En 2024, ASML a notamment vendu 70 % de ses systèmes de lithographie par ultraviolets (DUV) à la Chine, contre 26 % en 2022, selon le rapport. Ces outils sophistiqués sont indispensables pour graver les circuits sur les plaquettes de silicium des semi-conducteurs, utilisés dans l'IA et le développement militaire. Au total, l'entreprise néerlandaise a reçu un tiers de ses revenus de Chine selon ce rapport.
"La Chine met tout en oeuvre pour développer une industrie nationale de semi-conducteurs qui soit autonome", prévient le rapport, soulignant que cette technologie pourrait être utilisée pour des projets militaires menaçant les États-Unis.
"Les fabricants de machines-outils vendent de quoi forger des armes et des outils de surveillance du futur", alerte-t-il notamment.
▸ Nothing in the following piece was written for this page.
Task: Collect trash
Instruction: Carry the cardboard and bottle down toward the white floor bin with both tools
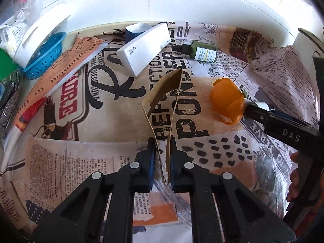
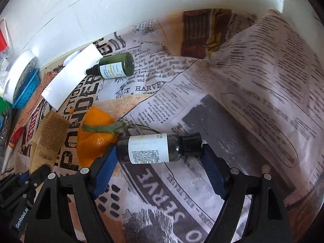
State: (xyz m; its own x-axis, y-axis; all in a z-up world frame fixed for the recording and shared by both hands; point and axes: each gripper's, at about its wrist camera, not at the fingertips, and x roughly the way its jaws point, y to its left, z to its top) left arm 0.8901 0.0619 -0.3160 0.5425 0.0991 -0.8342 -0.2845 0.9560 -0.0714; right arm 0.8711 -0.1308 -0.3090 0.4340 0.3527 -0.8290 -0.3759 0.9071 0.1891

Les livraisons de ces équipements sont cruciales pour les efforts chinois visant à contourner les restrictions américaines et rester à la pointe de la course à l'IA.
"Il est plus que temps que les fabricants d’outils commencent à traiter le Parti communiste chinois et ses champions nationaux comme des menaces pour la longévité de leur entreprise, plutôt que comme des clients précieux", insistent les auteurs de ce rapport.
La commission recommande de limiter drastiquement les exportations à la Chine en étendant les restrictions non plus seulement aux composants des puces les plus avancées mais, en amont, à tous les outils de fabrication de ces composants. Les parlementaires américains appellent également à une meilleure harmonisation des contrôles à l'exportation entre les alliés des États-Unis, en particulier les Pays-Bas et le Japon.